2. Interlocutory judgment against the 1st to 7th Defendants was not available to the Plaintiff as its claim was not liquidated, and the same was entered in error.
3. F. M. Mulwa was not properly on record for the Plaintiff, and thus has no locus in the matter. All proceedings taken out by him were therefore null and void.
4. That the order of court of 9th December, 2005 (Ojwang, J) was made in error.
The application is supported by the affidavit of the 1st Defendant.
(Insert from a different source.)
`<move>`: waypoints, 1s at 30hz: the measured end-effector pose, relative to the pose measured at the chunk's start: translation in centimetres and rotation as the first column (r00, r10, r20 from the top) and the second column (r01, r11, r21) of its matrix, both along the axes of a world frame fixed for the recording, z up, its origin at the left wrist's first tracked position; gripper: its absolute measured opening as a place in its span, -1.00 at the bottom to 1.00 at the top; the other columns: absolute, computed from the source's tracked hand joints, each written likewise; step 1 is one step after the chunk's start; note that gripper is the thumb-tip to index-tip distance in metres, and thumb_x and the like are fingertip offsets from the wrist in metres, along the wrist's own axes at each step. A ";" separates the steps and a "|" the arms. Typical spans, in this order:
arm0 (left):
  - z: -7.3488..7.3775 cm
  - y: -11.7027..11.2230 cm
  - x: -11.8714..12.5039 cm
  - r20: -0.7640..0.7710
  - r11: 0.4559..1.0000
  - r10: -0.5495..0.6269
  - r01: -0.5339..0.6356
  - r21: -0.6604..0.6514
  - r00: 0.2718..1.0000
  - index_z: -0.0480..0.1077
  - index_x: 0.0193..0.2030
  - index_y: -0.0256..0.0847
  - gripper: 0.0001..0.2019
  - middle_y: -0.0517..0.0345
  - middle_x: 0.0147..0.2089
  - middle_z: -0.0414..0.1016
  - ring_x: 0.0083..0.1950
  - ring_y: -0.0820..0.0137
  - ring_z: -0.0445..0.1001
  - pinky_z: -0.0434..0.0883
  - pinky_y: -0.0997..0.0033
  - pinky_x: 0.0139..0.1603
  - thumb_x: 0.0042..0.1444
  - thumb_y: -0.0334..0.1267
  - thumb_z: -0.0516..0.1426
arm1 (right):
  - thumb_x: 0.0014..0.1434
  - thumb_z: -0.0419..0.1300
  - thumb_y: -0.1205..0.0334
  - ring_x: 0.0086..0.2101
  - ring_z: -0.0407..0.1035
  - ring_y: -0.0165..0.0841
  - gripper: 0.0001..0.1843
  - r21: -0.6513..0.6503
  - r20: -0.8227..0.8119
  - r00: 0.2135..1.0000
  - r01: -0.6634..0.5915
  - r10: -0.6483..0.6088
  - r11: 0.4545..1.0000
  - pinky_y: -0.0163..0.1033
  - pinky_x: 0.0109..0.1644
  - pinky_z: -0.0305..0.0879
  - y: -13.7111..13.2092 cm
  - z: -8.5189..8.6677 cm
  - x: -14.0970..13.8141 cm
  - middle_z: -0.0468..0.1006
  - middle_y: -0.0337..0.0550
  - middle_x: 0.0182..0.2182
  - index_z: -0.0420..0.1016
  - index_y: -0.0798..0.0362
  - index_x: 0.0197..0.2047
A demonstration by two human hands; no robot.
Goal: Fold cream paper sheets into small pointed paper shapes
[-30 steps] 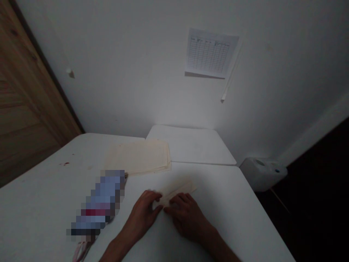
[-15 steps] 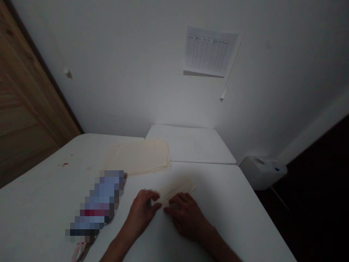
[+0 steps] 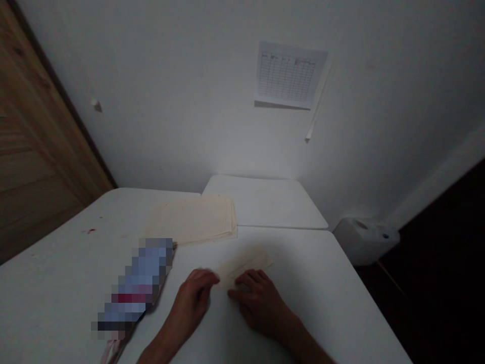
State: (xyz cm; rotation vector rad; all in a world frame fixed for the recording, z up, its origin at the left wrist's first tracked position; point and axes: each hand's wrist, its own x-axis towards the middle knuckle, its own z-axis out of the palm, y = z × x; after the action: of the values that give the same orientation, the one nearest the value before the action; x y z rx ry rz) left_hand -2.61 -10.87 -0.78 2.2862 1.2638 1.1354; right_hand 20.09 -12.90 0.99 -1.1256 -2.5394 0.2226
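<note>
A thin, cream-coloured folded paper (image 3: 255, 261) lies slantwise on the white table in front of me. My left hand (image 3: 194, 293) is at its left end, with the fingers curled together and their tips on the paper's edge; the thumb is partly hidden. On the near side, my right hand (image 3: 259, 303) has its bent fingers and thumb closed on the paper's lower edge. The part of the paper under the fingertips is hidden. Beyond my left hand lies a stack of cream paper sheets (image 3: 193, 217).
At left on the table (image 3: 329, 288) rests a pixelated bluish object (image 3: 138, 283) with a pink strap. A white board (image 3: 265, 202) adjoins the table by the wall. A printed chart (image 3: 288, 76) hangs there. A white plastic container (image 3: 367, 242) stands beyond the right edge.
My left hand has shifted slightly down and left, its thumb drawing back from the paper's edge and its fingers coming together. The right hand and the paper stay nearly in place.
</note>
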 end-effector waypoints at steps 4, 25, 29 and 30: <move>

It essentially argues the grounds of the application.
The Plaintiff has opposed the application as set out in the grounds of opposition dated 14th and filed on 15th December, 2006. Those grounds include:-
1. That the filing of a notice of change of advocates instead of notice of appointment was inadvertent and a mere irregularity that is curable.
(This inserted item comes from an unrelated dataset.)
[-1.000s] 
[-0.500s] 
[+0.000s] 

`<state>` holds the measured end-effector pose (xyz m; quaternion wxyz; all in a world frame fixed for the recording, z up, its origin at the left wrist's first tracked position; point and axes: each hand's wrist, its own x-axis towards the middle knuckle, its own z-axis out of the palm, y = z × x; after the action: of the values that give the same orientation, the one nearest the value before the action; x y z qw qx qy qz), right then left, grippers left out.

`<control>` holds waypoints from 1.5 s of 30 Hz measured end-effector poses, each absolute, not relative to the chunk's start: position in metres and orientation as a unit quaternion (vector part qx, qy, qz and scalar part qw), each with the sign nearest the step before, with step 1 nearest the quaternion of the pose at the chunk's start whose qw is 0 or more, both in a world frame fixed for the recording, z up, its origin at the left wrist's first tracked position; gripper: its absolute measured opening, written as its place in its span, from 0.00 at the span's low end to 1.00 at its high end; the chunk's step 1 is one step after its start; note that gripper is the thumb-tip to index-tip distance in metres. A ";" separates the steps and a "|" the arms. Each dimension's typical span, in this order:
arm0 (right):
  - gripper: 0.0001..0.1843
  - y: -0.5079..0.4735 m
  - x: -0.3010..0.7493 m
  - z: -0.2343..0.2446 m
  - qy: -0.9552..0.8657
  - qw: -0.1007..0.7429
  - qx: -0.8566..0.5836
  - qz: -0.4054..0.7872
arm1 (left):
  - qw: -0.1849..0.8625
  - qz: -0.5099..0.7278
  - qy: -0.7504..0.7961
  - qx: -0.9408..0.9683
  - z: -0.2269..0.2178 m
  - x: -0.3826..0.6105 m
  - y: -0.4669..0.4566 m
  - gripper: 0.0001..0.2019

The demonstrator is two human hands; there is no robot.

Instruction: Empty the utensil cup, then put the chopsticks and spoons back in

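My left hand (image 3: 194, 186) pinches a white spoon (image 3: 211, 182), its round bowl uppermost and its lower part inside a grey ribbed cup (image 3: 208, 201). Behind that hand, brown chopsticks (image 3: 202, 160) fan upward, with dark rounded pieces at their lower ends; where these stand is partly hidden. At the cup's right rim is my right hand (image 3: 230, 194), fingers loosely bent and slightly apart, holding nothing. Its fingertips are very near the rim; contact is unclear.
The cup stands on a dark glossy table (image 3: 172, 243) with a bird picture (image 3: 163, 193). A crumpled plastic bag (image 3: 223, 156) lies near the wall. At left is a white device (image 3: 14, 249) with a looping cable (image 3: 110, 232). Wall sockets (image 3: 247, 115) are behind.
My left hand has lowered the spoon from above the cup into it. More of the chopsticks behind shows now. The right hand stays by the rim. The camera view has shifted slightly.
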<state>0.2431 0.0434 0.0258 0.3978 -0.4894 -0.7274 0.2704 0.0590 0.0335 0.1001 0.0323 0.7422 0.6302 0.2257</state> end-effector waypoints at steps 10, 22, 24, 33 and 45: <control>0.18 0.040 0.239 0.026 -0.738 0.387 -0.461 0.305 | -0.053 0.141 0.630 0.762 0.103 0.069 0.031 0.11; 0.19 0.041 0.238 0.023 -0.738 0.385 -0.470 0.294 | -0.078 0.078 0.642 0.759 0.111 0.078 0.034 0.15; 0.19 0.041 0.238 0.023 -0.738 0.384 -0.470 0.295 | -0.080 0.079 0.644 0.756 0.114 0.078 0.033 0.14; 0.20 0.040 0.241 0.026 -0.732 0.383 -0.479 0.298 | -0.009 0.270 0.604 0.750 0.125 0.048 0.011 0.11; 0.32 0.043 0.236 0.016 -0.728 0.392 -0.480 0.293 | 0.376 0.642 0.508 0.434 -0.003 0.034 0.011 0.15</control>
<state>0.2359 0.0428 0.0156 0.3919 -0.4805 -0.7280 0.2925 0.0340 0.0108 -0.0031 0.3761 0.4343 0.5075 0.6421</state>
2. That the Plaintiff’s suit has not abated as alleged.
3. That the order of 9th December, 2005 has not been reviewed nor set aside.
4. That the Plaintiff was entitled to interlocutory judgment under Order IXA, rule 3(2) of the Rules.
5. That the Defendants’ application is frivolous and an abuse of the process of the court.
No replying affidavit appears to have been filed.
A little background of this matter is necessary. This suit was filed on 27th October, 1994. The Plaintiff sought a sum of money from the 1st to 7th Defendants, the same said to be due and owing upon a contract of sale of certain goods. The claim as against the 8th Defendant was dismissed with costs by a consent order entered on 14th December, 1994.
At the institution of the suit the Plaintiff was represented by one DR. WILLY MUTUNGA, ADVOCATE. On 4th November, 1994 the 1st to 7th Defendants appointed ONSANDO OSIEMO & COMPANY, ADVOCATES, to act for them. The said advocates have been on record for those Defendants up to date.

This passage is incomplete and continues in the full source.